Lines below that include the word "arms" should each be copied.
>>>
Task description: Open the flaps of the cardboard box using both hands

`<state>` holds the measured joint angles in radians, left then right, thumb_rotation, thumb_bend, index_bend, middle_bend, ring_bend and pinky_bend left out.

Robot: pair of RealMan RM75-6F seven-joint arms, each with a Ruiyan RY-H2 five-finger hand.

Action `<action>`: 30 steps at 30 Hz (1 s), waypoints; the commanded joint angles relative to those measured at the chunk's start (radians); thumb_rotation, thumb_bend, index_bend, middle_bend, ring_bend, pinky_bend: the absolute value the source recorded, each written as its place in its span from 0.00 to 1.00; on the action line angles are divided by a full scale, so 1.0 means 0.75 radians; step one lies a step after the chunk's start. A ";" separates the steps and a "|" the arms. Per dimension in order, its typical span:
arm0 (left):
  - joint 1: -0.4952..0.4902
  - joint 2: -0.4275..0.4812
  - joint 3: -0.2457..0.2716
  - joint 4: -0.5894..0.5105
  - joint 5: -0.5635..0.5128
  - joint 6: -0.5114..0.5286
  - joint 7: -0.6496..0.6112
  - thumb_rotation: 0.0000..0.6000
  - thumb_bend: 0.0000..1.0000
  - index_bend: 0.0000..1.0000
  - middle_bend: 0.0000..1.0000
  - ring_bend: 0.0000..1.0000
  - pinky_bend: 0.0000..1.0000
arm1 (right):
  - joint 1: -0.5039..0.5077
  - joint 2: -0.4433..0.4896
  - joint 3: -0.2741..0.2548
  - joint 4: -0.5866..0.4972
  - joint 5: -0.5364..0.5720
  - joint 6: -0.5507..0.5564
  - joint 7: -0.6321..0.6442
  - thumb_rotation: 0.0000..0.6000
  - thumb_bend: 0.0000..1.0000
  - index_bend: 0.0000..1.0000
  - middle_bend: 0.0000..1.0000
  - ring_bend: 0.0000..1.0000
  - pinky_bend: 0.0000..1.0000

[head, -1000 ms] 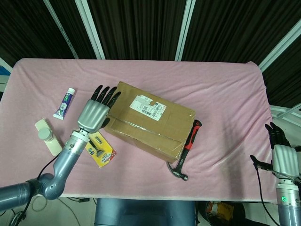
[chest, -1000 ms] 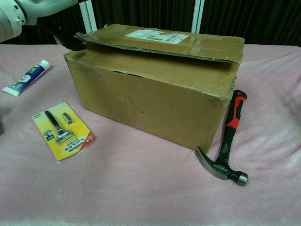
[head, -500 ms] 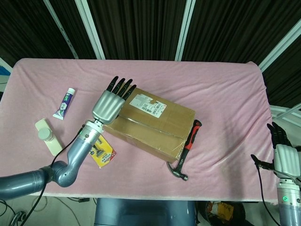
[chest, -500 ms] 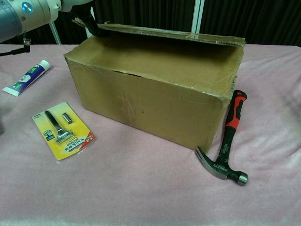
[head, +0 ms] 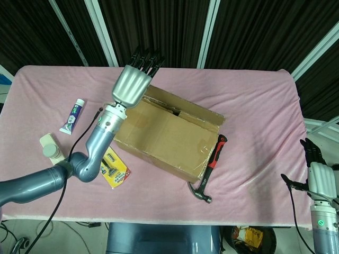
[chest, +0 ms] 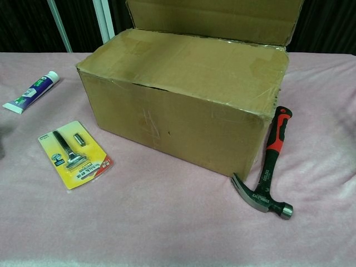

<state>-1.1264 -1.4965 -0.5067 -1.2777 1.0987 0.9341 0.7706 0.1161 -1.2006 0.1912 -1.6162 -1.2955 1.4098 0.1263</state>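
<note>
The cardboard box sits mid-table on the pink cloth. Its far long flap stands upright, seen edge-on from the head view as the far long flap. The near flap still lies flat over the top, with a thin dark gap behind it. My left hand is raised over the box's far left corner, fingers straight and pointing away, holding nothing; whether it touches the flap is unclear. It is out of the chest view. My right hand hangs off the table's right edge, fingers apart, empty.
A red-handled hammer lies against the box's right end. A yellow razor pack, a toothpaste tube and a white bottle lie to the left of the box.
My left hand rose and swept toward the far side, and the far flap swung from flat up to upright. The right hand barely moved.
</note>
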 commanded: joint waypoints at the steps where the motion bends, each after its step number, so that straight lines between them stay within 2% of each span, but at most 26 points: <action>1: -0.162 -0.090 -0.036 0.242 -0.042 -0.086 0.024 1.00 0.29 0.00 0.00 0.00 0.00 | 0.001 0.004 0.005 -0.004 0.011 -0.008 0.011 1.00 0.20 0.00 0.02 0.02 0.23; 8: -0.316 -0.256 -0.047 0.574 -0.134 -0.155 0.005 1.00 0.29 0.00 0.00 0.00 0.00 | 0.001 0.013 0.014 -0.012 0.035 -0.023 0.032 1.00 0.20 0.00 0.02 0.02 0.23; 11: -0.328 -0.277 -0.034 0.611 -0.143 -0.170 -0.035 1.00 0.29 0.00 0.00 0.00 0.00 | 0.001 0.016 0.016 -0.012 0.039 -0.027 0.039 1.00 0.20 0.00 0.02 0.02 0.23; 15: -0.288 -0.238 -0.003 0.549 -0.127 -0.161 -0.094 1.00 0.29 0.00 0.00 0.00 0.00 | 0.001 0.019 0.015 -0.014 0.042 -0.035 0.049 1.00 0.20 0.00 0.02 0.02 0.23; 17: -0.253 -0.202 0.005 0.481 -0.127 -0.140 -0.121 1.00 0.29 0.00 0.00 0.00 0.00 | 0.001 0.021 0.014 -0.013 0.040 -0.034 0.049 1.00 0.20 0.00 0.02 0.02 0.23; 20: -0.156 -0.107 0.021 0.297 -0.127 -0.073 -0.159 1.00 0.27 0.00 0.00 0.00 0.00 | 0.000 0.024 0.015 -0.015 0.035 -0.028 0.046 1.00 0.20 0.00 0.02 0.02 0.23; 23: -0.022 0.026 0.054 0.055 -0.110 0.023 -0.188 1.00 0.22 0.00 0.00 0.00 0.00 | 0.001 0.030 0.023 -0.023 0.035 -0.019 0.036 1.00 0.20 0.00 0.02 0.02 0.23; 27: 0.193 0.229 0.130 -0.288 -0.078 0.170 -0.226 1.00 0.20 0.00 0.00 0.00 0.00 | 0.009 0.043 0.051 -0.055 0.052 -0.005 0.017 1.00 0.21 0.00 0.02 0.02 0.23; 30: 0.348 0.341 0.197 -0.482 -0.045 0.285 -0.274 1.00 0.20 0.00 0.00 0.00 0.00 | 0.020 0.060 0.073 -0.096 0.057 0.003 -0.003 1.00 0.23 0.00 0.02 0.02 0.23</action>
<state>-1.0369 -1.3876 -0.4346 -1.4381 1.0288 1.0163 0.6201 0.1261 -1.1631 0.2373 -1.6750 -1.2557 1.4082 0.1332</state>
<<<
Your response →
Robot: pair of RealMan RM75-6F seven-joint arms, each with a Ruiyan RY-H2 five-finger hand.
Action `<action>`: 30 steps at 30 Hz (1 s), waypoints; the commanded joint angles relative to those measured at the chunk's start (radians); thumb_rotation, thumb_bend, index_bend, middle_bend, ring_bend, pinky_bend: the absolute value the source recorded, each written as its place in its span from 0.00 to 1.00; on the action line angles are divided by a full scale, so 1.0 means 0.75 radians; step one lies a step after the chunk's start. A ";" separates the steps and a "|" the arms. Per dimension in order, its typical span:

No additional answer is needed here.